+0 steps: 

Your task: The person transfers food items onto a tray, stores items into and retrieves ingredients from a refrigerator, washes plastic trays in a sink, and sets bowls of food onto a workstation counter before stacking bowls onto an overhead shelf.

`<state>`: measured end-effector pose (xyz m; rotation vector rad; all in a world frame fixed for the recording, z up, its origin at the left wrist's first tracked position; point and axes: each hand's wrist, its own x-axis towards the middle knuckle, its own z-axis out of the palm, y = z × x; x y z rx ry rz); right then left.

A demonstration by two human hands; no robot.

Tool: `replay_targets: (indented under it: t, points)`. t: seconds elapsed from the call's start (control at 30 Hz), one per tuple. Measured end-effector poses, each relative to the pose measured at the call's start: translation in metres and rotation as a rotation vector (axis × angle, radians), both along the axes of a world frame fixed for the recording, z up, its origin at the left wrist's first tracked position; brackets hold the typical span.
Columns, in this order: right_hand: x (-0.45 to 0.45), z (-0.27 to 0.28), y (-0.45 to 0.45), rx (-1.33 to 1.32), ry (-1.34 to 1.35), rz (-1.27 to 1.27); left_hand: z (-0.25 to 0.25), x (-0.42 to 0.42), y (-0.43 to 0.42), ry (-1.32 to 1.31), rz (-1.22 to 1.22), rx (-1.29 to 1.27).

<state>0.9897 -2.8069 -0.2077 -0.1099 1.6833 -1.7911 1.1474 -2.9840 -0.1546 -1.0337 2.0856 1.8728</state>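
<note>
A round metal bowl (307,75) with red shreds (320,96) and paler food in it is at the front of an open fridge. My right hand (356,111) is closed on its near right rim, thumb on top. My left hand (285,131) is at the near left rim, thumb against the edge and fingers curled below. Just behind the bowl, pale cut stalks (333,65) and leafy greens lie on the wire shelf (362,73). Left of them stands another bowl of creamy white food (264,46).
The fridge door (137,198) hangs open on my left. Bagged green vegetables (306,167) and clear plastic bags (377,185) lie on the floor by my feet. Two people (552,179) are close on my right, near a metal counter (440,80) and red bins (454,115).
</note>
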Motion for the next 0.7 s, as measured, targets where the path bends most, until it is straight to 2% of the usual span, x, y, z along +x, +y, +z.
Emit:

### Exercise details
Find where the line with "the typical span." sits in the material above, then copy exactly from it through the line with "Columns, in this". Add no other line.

### Result
Tool: `replay_targets: (indented under it: t, points)`. t: seconds elapsed from the call's start (control at 30 Hz), one per tuple. Measured end-effector poses, each relative to the pose measured at the call's start: translation in metres and rotation as a rotation vector (axis × angle, radians), both along the axes of a world frame fixed for the recording, z up, its origin at the left wrist's first tracked position; brackets hold the typical span.
Columns, in this order: right_hand: x (-0.45 to 0.45), z (-0.27 to 0.28), y (-0.45 to 0.45), rx (-1.33 to 1.32), ry (-1.34 to 1.35), rz (-1.27 to 1.27); left_hand: z (-0.25 to 0.25), x (-0.42 to 0.42), y (-0.43 to 0.42), ry (-1.32 to 1.31), rz (-1.22 to 1.22), rx (-1.29 to 1.27).

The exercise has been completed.